• **TASK REQUIREMENTS**
For this exercise, output exactly the lines from the opening line of the listing through the line with "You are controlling", skipping pictures.

### DATA SEGMENT ###

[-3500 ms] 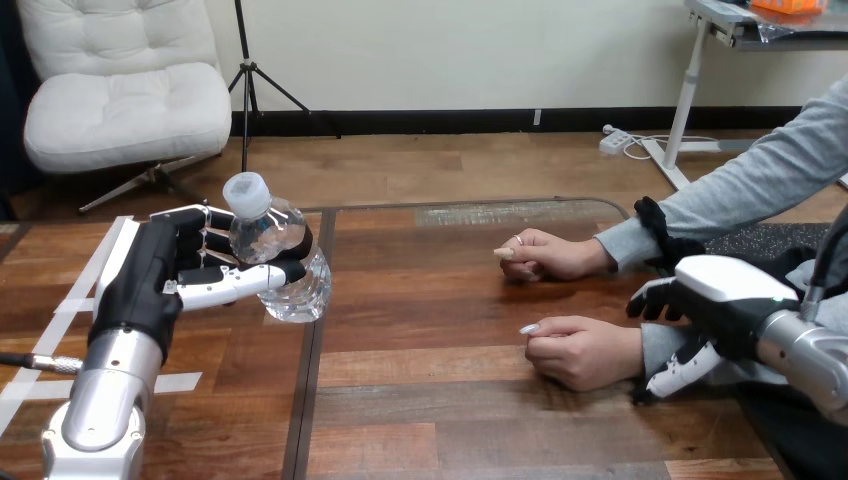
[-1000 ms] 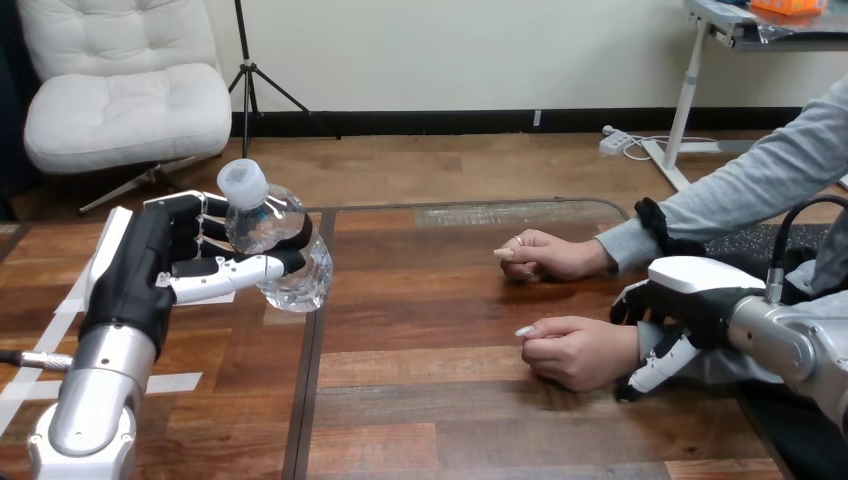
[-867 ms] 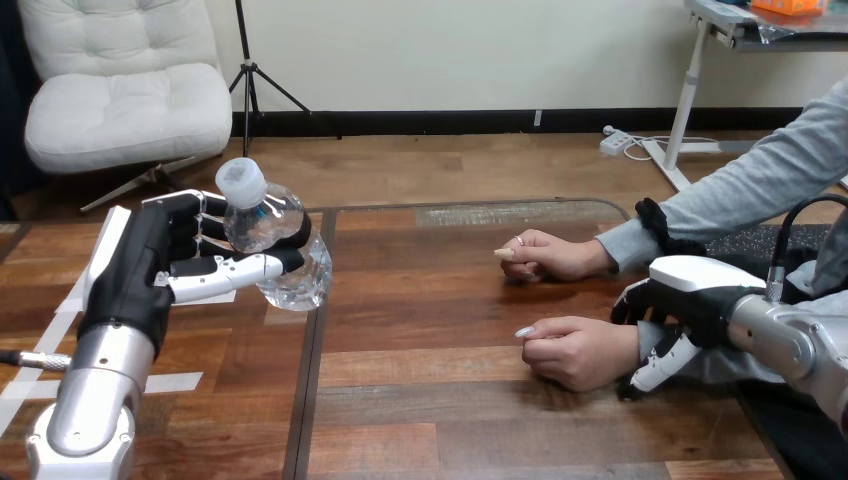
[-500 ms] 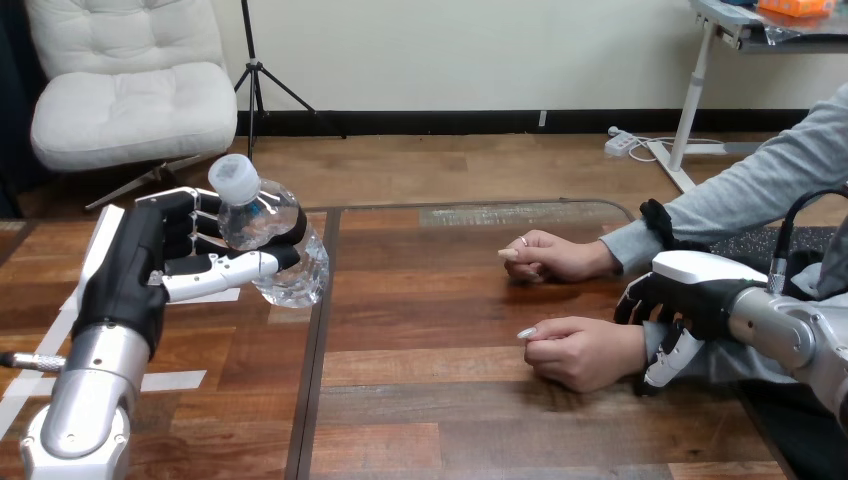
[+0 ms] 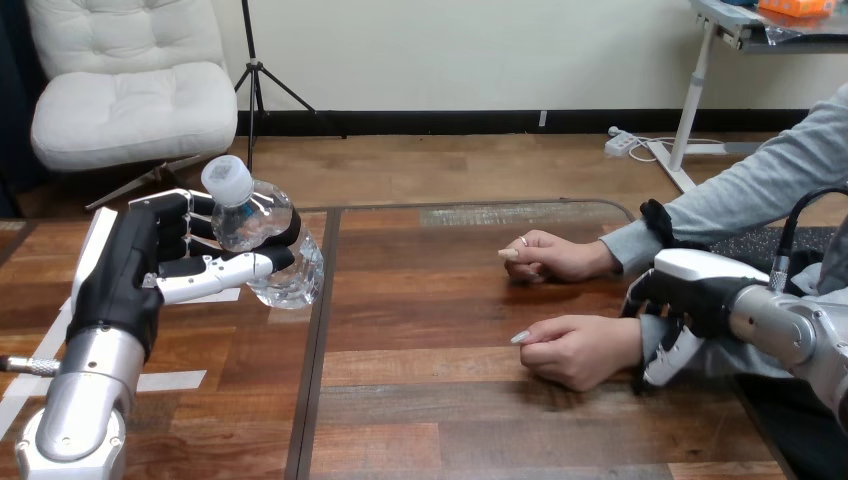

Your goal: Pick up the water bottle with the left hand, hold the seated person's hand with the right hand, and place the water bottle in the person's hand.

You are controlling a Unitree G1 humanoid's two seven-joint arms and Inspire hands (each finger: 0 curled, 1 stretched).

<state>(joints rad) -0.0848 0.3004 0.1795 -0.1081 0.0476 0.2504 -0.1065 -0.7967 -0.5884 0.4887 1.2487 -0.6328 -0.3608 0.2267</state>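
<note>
Taken from the centre of the bench, the middle strip from 9 o'clock to 3 o'clock is bare wood and offers an unobstructed lane. At 9 o'clock the lane ends at the tilted water bottle, enclosed by the curled fingers of the left hand. The flat white tape strips there present no obstruction. At 3 o'clock the person's far hand and the person's near hand rest on the bench as loose fists, with a narrow band of bare wood between them. The right hand sits over the near hand's wrist, closing off approach from 3 o'clock. The bench toward 6 o'clock is open.
</note>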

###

• **FINISHED TASK**
[-3500 ms] 
[-1000 ms] 
[-867 ms] 
[-500 ms] 
[+0 ms] 

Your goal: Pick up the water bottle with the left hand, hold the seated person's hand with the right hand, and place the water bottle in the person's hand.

You are controlling a Unitree G1 humanoid's two seven-joint arms and Inspire hands (each finger: 0 curled, 1 stretched).

The output given is complete.